I don't know if Puccini's La Boheme is the most often recorded opera ever written, but if it isn't, it has got to be one of the prime contenders for that honor. The tragic lovers have been sung by most every significant soprano and tenor of the past century, many more than once: Callas and Freni, Victoria de Los Angeles and Montserrat Caballé, Placido Domingo and Jussi Bjorling, and Gigli and Pavarotti. And these are only a few. It has been recorded by nearly all of the world's greatest opera companies under the baton of the world's greatest conductors — Arturo Toscanini, Sir Thomas Beecham, James Levine. You name the artists, it is more than likely they have recorded the opera, if not the complete four acts, at least the highlights.
Why then, you might ask, why then does the world need still another recording. It is not as though none of the previous performances were any good. Recording after recording has been praised for musicianship, sound quality, drama, and general artistic quality. There are recordings that are legendary, like Beecham's with Bjorling and de Los Angeles. There are recordings that are becoming legendary, like Herbert von Karajan's with the Berlin Philharmonic and Mirella Freni and Pavarotti. And of course there are those that ... well the less said about those the better.
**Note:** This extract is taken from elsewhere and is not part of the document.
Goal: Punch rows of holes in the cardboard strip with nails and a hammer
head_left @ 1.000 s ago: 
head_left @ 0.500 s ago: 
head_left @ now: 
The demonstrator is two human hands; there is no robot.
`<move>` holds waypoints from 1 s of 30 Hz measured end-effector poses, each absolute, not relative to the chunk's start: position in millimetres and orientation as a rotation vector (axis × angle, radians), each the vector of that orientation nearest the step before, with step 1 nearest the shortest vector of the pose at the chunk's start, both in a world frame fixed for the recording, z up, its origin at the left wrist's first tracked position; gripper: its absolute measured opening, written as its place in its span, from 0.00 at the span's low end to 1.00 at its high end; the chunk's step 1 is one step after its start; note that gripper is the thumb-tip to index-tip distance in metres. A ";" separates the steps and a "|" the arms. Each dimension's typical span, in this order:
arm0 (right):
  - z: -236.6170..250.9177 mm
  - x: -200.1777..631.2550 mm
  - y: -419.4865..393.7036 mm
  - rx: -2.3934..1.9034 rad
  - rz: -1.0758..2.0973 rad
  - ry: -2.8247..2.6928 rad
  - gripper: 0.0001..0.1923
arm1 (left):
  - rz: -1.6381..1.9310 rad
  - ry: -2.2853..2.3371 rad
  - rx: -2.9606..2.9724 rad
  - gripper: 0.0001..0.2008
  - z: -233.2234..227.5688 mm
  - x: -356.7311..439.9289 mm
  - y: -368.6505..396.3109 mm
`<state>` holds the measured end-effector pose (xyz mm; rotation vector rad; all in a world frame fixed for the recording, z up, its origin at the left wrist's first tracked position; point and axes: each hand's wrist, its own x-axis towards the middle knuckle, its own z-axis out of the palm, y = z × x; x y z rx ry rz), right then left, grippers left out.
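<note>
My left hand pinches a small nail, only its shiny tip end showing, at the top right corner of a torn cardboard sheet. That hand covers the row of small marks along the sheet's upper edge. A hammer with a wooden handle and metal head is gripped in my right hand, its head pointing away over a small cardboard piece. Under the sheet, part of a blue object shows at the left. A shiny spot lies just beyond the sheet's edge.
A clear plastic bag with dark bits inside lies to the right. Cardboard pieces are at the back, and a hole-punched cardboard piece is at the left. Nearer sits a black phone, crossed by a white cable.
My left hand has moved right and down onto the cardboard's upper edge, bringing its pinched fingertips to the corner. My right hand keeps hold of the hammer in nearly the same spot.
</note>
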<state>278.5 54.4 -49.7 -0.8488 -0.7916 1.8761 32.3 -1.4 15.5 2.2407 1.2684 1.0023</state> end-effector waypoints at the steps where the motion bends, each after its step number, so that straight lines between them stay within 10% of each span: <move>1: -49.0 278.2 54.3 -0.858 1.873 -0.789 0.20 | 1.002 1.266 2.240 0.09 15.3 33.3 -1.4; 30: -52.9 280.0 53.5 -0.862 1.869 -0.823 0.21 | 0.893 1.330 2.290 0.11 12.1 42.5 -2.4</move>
Now along comes Sony Classical with a remastered two disc recording of the Metropolitan Opera's live broadcast performance of February 15, 1958 with Thomas Schippers conducting the Met Orchestra and Chorus. So one has to ask why — and there is really only one answer. You can never have too much of a good thing. Great art does not fall victim to the law of diminishing returns. A fine performance is its own justification. You can't have too many Hamlets, and you can't have too many La Bohemes. Great artists always have something of their own to bring to a great work, something that makes the work their own.